Ian’s plan is to convert this rotting shell of Morecambe’s nightlife past into 17 swish apartments, some offering breathtaking views aross the bay.
Building is in Ian’s blood. An accountant by trade whose father Richard worked in construction, the 44-year-old father of three has been in property since his 20s.
After working in South Africa and the USA, he has settled in Morecambe, successfully renovating properties in Bare and Heysham, and now owns around 50 flats in total.
He also works with The Prince’s Trust, giving young people advice on how to start up businesses.
And after spending just a few minutes in his company, it becomes clear Ian has a real passion for the architecture and history of the Battery.
“The Battery is the book end of the prom,” he said.
“It would have been criminal to demolish it.

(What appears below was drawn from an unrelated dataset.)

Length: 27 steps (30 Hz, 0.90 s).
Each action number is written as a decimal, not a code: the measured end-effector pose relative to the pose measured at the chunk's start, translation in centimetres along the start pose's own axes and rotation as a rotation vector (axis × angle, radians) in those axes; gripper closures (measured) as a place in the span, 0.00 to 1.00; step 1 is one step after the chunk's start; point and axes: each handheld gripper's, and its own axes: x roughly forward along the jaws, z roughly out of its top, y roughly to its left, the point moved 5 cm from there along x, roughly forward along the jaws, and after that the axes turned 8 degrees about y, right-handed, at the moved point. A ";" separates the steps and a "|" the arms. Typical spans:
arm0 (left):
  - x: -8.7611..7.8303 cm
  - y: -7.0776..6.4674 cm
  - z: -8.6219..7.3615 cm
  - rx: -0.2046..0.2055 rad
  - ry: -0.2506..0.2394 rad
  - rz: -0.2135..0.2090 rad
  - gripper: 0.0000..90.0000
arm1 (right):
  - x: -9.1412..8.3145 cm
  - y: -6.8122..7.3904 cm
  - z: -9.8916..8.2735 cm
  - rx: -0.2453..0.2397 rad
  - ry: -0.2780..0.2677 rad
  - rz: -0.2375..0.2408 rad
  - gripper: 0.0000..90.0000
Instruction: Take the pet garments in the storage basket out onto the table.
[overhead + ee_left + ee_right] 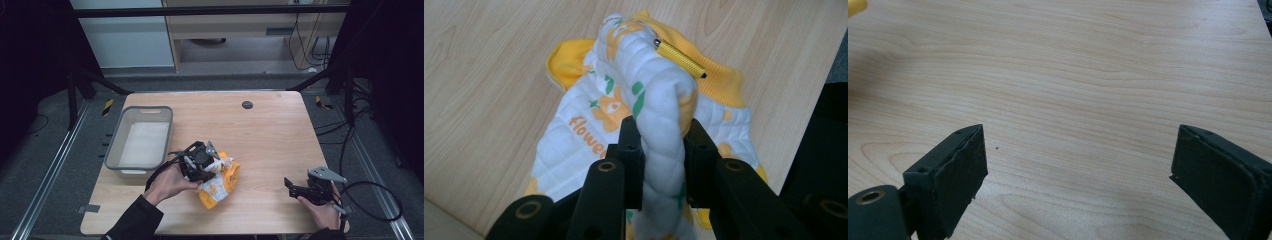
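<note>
Bin (116,150) near the table's (270,135) left edge: no contents visible. Left gripper (663,150) pinches a garment (659,125) fold between its jaws. Right gripper (1078,165) jaws spread.

The left gripper (207,167) is held in the person's left hand (167,184), which comes in from the bottom with a dark sleeve, and its two black fingers (631,150) are squeezed tight on a fold of soft cloth (664,135). The right gripper (295,189) sits low in the right hand (322,212). It points left, and its fingers (955,170) are spread wide with nothing between them.
</note>
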 end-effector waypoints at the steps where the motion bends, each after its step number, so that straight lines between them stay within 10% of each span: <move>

“I didn’t want it to go the same way as the Grosvenor Hotel. They knocked that down and replaced it with flats which have no character.
“So many modern buildings have a life span of 40 to 50 years and are built in a commercial manner. But what happens if you take a mortgage out? I could get more flats on the site if I knocked it down, but it’s not all about the money.
“I get a lot of enjoyment out of turning a rundown site into a quality development.And this building will be special when we’ve finished it.
“We’ll try to restore all the cast iron and keep as many original features as we can.”
Ian believes the closure of hotels, pubs and clubs is due to changes in people’s spending habits because of the recession, but that the property market is turning a corner.
He said: “I rent out some really nice Victorian properties on the prom for £600 a month and people will pay that for the views. I don’t have this kind of money in my back pocket but with the Frontierland development and the link road due, that shows me Morecambe is on the up.
“That’s why I’m prepared to take this risk.”